Irenaeus Against Heresies Book V Chapter XXXV
This quote from Irenaeus could not be any clearer that the lake of fire the second death is Gehenna.
Gehenna is found in the Gospels.
'And if thy foot may cause thee to stumble, cut it off; it is better for thee to enter into the life lame, than having the two feet to be cast to the gehenna, to the fire -- the unquenchable -- YLT Mark 9:45
In addition to Philo and Irenaeus, we find the same reference to judgment and the second death in the lake of fire with Tertullian, writing about the same time as the latter.
Accordingly, we get ourselves laughed at for proclaiming that God will one day judge the world.
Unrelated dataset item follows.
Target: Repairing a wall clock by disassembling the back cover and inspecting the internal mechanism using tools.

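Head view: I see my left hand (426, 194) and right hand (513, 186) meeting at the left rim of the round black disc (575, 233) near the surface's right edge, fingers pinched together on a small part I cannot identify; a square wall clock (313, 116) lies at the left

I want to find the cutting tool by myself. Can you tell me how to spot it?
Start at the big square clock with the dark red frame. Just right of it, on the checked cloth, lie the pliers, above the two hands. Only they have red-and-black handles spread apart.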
For, like us, the poets and philosophers set up a judgment-seat in the realms below. And if we threaten Gehenna, which is a reservoir of secret fire under the earth for purposes of punishment, we have in the same way derision heaped on us.
Tertullian Apology Chapter XLVII
SUMMARY
The lake of fire the second death is termed Gehenna in the gospel accounts. This definition is found in Irenaeus. Further, Philo also writes of the great tribunal the great white throne judgment that may lead to eternal torment without hope in the lake of fire.